Israel Modern History

By | January 31, 2023

Israel is a country located in Western Asia. With the capital city of Jerusalem, Israel has a population of 8,655,546 based on a recent census from COUNTRYAAH. The modern Israeli state was proclaimed in 1948. Several wars since then have led to the growth of Israel’s surface. But peace agreements have only been reached with two of the neighboring countries, and the difficult question of how to divide the country with the Palestinians has remained unsolved.

After World War I, Palestine was ruled as a so-called mandate area by Britain on behalf of the United Nations’ forerunner of the League of Nations. As tensions between Jews and Arabs intensified and turned into violence, the British handed over the issue of Palestine’s future to the UN. In 1947, when the UN got the issue on its table, the UN General Assembly passed Resolution 181, which meant that Palestine should be divided into a Jewish and an Arab state. The Jewish state would comprise about 55 percent of Palestine’s land area and the Arab state 44 percent. Jerusalem would be placed under UN administration. The Jews accepted the proposal but not the Palestinians and not the Arab states. The violence escalated. In April 1948, the Arab village of Deir Yassin was attacked by the Jewish terrorist leagues Irgun and Stern. About 250 villagers were murdered. The massacre was one of the reasons why Palestinians did not dare to remain. Mass escape was the result.

  • ABBREVIATIONFINDER: List of most commonly used acronyms containing Israel. Also includes historical, economical and political aspects of the country.
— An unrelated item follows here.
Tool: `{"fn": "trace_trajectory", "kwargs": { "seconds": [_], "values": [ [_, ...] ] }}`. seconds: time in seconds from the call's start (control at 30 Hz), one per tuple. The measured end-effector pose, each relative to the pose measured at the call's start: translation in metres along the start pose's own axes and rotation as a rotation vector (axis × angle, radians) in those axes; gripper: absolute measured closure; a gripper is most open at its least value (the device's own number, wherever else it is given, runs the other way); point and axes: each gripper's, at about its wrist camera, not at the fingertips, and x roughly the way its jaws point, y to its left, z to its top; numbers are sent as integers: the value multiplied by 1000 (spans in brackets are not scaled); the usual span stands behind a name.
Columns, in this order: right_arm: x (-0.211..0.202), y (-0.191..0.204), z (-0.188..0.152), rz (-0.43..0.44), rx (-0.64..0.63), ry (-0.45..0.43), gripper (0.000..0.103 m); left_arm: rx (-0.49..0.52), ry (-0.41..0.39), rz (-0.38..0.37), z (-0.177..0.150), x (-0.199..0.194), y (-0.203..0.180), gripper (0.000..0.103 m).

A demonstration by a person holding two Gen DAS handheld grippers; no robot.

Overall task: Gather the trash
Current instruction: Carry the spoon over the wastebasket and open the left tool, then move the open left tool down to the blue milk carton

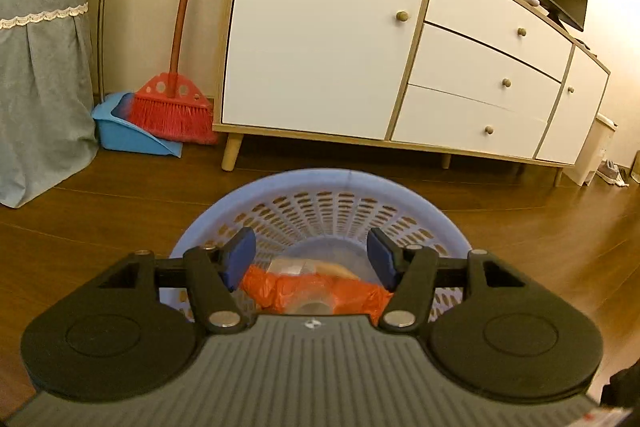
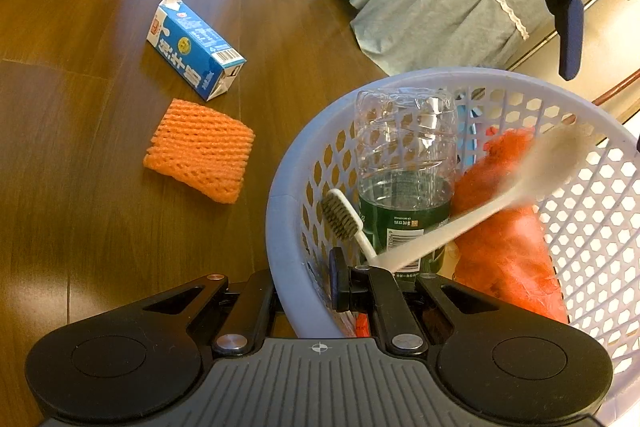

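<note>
- Right gripper (image 2: 352, 283) sits at the near rim of a pale lavender perforated basket (image 2: 280, 227); its jaws stand close together, but their tips are partly hidden, so I cannot tell whether they grip anything.
- Just beyond those jaws, a white toothbrush (image 2: 440, 227) lies inside the basket, its dark bristles toward the near wall and its handle blurred toward the far side.
- Beside the toothbrush, a clear plastic bottle (image 2: 406, 163) with a green label lies in the basket, touching an orange crumpled wrapper (image 2: 508, 239).
- On the wooden floor (image 2: 80, 207) to the left of the basket lies an orange foam net sleeve (image 2: 200, 151).
- Farther off on the floor lies a blue and white milk carton (image 2: 196, 49), on its side, its top torn open.
- Left gripper (image 1: 312, 259) hovers above the same basket (image 1: 320, 187), its blue pads (image 1: 240, 255) spread wide with nothing between them; it also shows at the top right of the right wrist view.
- Behind the basket stands a white cabinet (image 1: 320, 39) on wooden legs.
- Left of the cabinet, a red broom (image 1: 172, 111) leans against the wall beside a blue dustpan (image 1: 120, 135).
- A grey-green curtain (image 1: 40, 67) hangs at the far left.
</note>
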Motion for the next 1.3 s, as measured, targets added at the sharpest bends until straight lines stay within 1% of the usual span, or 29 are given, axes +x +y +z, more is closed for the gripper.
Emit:
{"fn": "trace_trajectory", "kwargs": {
  "seconds": [0.43,0.77,0.9,1.07,1.17,1.23,1.3],
  "values": [
    [1,0,2,0,-5,2,98,-14,34,78,-28,-36,33,46],
    [1,0,1,0,-5,1,98,-63,74,182,-65,-77,74,46],
    [1,0,1,1,-4,1,98,-60,119,244,-88,-96,93,46],
    [1,-1,1,1,-7,2,98,-95,182,330,-125,-113,114,46],
    [1,-1,0,0,-10,3,98,-138,206,357,-149,-120,122,46],
    [1,-1,0,-1,-11,4,98,-144,217,373,-162,-121,123,43],
    [2,-1,0,-2,-10,5,98,-143,243,380,-175,-121,123,43]
  ]
}}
The British government ceased on May 15, 1948. Already on May 14, the independent Jewish state of Israel was proclaimed by the Labor Party leader David Ben-Gurion, who became prime minister. The next day, the newly formed state was attacked by Egypt, Transjordan, Syria and Iraq. Saudi Arabia and Yemen participated with smaller forces. The UN mediator, the Swedish people, Folke Bernadotte, was murdered during the war by Sternligan, who among its members included Yitzhak Shamir, later head of government in Israel. Check best-medical-schools for more information about Israel.

The war ended in 1949 with several ceasefire agreements. The semi-official border that arose between Israel and Jordan is often referred to as the “green line”, which is what one refers to when talking about the border before the 1967 war. Israel now occupied 77 percent of Palestine’s area, including West Jerusalem. Nothing remained of the intended Palestinian state since the West Bank and the eastern half of Jerusalem ended up under Jordanian administration and Gaza under Egyptian. For the Palestinians, 1948-49 meant a disaster, called al-nakba. About 160,000 Arabs stayed in Israel, while more than 700,000 fled to the West Bank, Gaza or neighboring Arab states.
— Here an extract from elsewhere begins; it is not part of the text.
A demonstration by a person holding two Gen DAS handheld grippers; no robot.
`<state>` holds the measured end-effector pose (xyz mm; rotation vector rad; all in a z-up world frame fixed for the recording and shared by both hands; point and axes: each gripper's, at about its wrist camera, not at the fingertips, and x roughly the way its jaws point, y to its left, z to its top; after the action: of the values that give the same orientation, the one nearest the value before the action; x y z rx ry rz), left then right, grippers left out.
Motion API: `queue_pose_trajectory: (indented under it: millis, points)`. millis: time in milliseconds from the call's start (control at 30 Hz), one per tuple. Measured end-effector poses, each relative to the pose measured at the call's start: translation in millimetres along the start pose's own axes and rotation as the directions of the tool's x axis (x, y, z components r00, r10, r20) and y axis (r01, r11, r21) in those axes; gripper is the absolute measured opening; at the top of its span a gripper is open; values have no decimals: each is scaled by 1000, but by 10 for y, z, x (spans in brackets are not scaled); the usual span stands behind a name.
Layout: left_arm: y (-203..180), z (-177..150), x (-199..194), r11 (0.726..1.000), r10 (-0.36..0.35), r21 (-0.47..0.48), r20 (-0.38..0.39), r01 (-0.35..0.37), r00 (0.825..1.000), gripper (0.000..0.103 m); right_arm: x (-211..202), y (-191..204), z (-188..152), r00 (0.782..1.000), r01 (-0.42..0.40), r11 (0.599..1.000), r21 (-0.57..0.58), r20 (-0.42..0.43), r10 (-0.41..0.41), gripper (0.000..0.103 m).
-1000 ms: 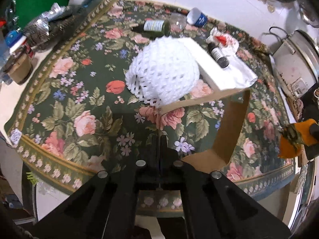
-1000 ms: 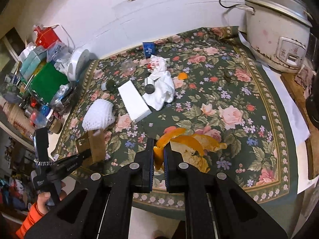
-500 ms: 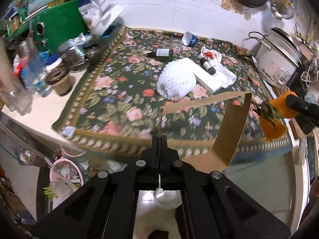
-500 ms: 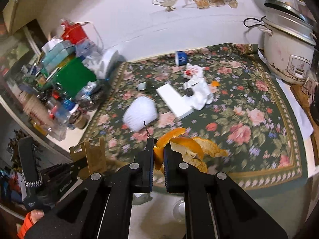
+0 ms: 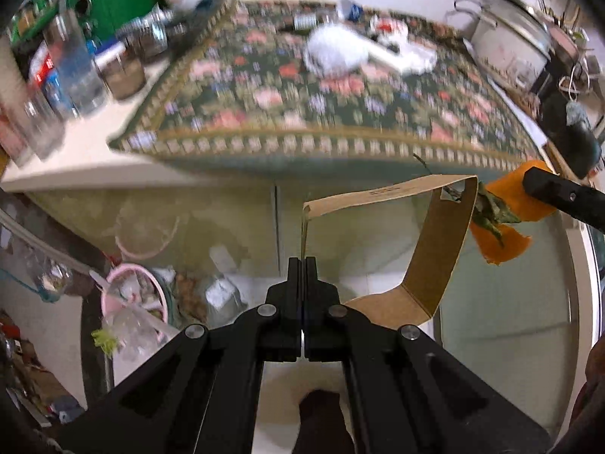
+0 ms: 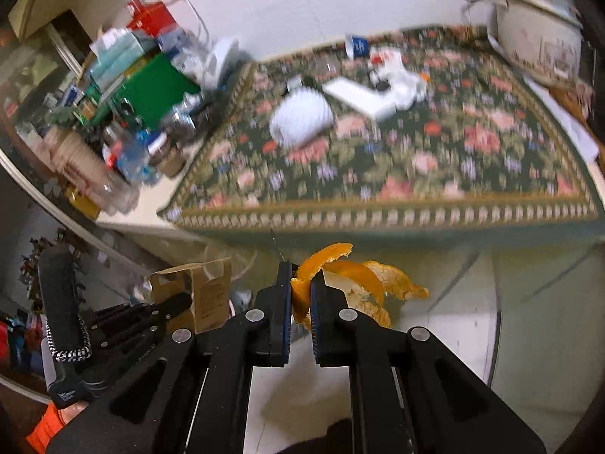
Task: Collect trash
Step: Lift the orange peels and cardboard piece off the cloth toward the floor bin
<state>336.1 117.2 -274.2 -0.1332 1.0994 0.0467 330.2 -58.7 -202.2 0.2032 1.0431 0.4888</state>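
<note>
My left gripper (image 5: 302,265) is shut on the thin edge of a folded brown cardboard piece (image 5: 435,249), which curls up and to the right in the left wrist view. My right gripper (image 6: 301,283) is shut on an orange peel (image 6: 363,276); the peel (image 5: 506,223) also shows at the right of the left wrist view with a green stalk. Both grippers hang off the table's front edge, over the pale floor. The left gripper (image 6: 177,302) with its cardboard (image 6: 204,295) appears low left in the right wrist view. On the floral cloth (image 6: 416,151) lie a white foam net (image 6: 302,117), a white box (image 6: 359,98) and crumpled tissue (image 6: 401,79).
A rice cooker (image 6: 537,34) stands at the table's back right. Bottles, jars and a green box (image 6: 151,87) crowd the left side. Below the table's left, a pink bowl (image 5: 132,302) and clutter sit on a low shelf. A blue cup (image 6: 357,46) lies at the back.
Both grippers have pulled back from over the cloth to beyond the table's front edge, each still holding its piece. The floor and the lower shelf have come into view.
</note>
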Motion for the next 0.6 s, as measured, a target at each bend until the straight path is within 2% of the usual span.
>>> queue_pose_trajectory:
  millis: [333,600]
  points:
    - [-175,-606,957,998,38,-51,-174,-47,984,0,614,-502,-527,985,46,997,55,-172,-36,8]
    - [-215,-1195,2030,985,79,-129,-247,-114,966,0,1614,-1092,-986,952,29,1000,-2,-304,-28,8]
In Israel, community building was already far advanced with parties, defense forces, business and trade union movement. The decades before 1948 had predominantly emigrated Jews from Europe, now followed a wave of Jewish immigration from Arab countries. In 1948, there were approximately 630,000 Jews in Israel; four years later the number had doubled.

The Declaration of Independence declared that Israel would be a Jewish state. It was later established in a nationality law with force as the basis (see Current policy). In 1950, a law was passed that gives Jews all over the world the right to immigrate (do aliya), and a law that allows the state to seize land and other property owned by people who fled during the 1948 war.

In the late 1950s, Yasir Arafat, Mahmud Abbas and other Palestinians formed the exile movement Fatah. Its goal was to obliterate the Jewish state and prepare the way for all Palestinian refugees to return home. In the 1950s and early 1960s, it was otherwise Arab states that drove the issue. Egypt’s President Gamal Abdel Nasser initiated the Palestine Liberation Organization (PLO) in 1964.

Tensions increased in 1967 at the Israel-Syria border. Egypt, affiliated with Syria, sent troops to the border and blocked the Aqaba Bay from Israeli shipping. In June, the six-day war broke out. Israel’s air force attacked Egypt, Syria and Jordan in what Israel saw as a defense war. After six days, the armies of Egypt and Jordan were crushed and the Syrian army badly humiliated. Israel conquered the Gaza Strip and the Sinai Peninsula from Egypt as well as the West Bank including eastern Arab Jerusalem from Jordan. The Golan Heights were occupied from Syria.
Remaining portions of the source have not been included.